[Assignment]:
From the data underneath, reproduce exactly the stretch that begins at the line with "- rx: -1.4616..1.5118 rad" and ends after the line with "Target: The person".

** Opening Data block **

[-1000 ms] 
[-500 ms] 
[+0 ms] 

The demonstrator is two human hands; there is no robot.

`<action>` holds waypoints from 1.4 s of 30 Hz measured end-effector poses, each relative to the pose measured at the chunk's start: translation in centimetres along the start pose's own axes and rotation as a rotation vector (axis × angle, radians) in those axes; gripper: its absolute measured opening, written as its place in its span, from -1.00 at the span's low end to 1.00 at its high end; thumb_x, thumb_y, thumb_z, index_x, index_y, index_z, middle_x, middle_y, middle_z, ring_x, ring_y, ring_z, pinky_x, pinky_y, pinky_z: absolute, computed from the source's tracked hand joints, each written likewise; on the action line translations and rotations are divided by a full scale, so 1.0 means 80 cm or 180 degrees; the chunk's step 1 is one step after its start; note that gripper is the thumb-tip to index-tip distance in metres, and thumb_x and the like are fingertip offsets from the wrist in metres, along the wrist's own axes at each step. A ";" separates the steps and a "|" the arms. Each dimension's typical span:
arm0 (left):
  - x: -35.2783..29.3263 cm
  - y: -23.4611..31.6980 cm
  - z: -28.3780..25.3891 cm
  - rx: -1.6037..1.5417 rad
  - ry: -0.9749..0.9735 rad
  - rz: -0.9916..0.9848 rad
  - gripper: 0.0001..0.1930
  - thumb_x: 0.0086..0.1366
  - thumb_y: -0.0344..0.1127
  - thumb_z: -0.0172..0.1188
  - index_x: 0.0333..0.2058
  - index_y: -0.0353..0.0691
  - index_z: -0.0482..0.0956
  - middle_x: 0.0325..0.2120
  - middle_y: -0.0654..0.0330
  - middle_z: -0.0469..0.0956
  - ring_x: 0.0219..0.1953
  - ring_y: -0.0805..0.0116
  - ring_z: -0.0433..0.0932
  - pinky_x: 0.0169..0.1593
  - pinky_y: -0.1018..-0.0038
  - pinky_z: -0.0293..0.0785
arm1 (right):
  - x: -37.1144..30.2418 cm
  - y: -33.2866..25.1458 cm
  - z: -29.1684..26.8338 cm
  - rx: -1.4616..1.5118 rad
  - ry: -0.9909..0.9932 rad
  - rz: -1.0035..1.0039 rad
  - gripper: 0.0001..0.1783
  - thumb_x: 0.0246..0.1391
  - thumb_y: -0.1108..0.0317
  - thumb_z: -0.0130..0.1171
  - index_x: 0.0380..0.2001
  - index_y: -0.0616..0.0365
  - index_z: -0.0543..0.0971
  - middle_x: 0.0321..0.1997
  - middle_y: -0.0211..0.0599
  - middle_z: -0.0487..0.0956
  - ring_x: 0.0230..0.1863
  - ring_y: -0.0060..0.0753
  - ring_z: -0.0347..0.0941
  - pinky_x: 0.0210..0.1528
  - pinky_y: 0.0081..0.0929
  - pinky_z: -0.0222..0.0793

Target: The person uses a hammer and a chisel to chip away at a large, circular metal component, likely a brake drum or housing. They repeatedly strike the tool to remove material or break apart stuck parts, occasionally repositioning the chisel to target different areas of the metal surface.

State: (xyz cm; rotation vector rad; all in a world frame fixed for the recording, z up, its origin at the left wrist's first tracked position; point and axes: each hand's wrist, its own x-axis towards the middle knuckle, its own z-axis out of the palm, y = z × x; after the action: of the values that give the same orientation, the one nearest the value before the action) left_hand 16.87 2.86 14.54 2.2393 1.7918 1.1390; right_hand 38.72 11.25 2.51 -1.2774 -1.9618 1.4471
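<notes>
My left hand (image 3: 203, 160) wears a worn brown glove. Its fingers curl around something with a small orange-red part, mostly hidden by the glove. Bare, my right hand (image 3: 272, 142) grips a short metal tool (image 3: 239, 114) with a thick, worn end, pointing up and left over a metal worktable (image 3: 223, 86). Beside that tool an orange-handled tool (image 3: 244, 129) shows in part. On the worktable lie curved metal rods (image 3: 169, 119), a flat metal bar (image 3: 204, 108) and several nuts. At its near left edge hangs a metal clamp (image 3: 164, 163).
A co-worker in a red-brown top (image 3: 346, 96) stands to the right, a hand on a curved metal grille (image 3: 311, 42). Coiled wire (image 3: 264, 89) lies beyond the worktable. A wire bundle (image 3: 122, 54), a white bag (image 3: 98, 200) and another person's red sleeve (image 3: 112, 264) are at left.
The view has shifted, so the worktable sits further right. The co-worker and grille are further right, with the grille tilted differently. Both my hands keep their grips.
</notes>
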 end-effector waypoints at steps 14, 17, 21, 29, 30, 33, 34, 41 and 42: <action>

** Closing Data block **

[Output below]:
  - rx: -1.4616..1.5118 rad
  - ry: -0.9909..0.9932 rad
  - rz: -1.0035..1.0039 rad
  - gripper: 0.0001..0.1783
  - thumb_x: 0.0246..0.1391
  - thumb_y: -0.1108..0.0317
  - thumb_z: -0.0130..0.1171
  - index_x: 0.0380..0.2001
  - index_y: -0.0616..0.0365
  - index_z: -0.0543..0.0971
  - middle_x: 0.0321..0.1997
  - middle_y: -0.0211..0.0599
  - middle_z: -0.0487..0.0956
  - ring_x: 0.0230..0.1863
  - ring_y: -0.0060..0.0753
  - ring_z: -0.0347..0.0941
  - pinky_x: 0.0210..0.1528
  - pinky_y: 0.0081..0.0929
  - pinky_z: -0.0222..0.0793

Target: The person uses a hammer and a chisel to chip away at a large, circular metal component, likely a brake drum or housing. They repeatedly strike the tool to remove material or break apart stuck parts, occasionally repositioning the chisel to target different areas of the metal surface.

That completes the response to the exercise.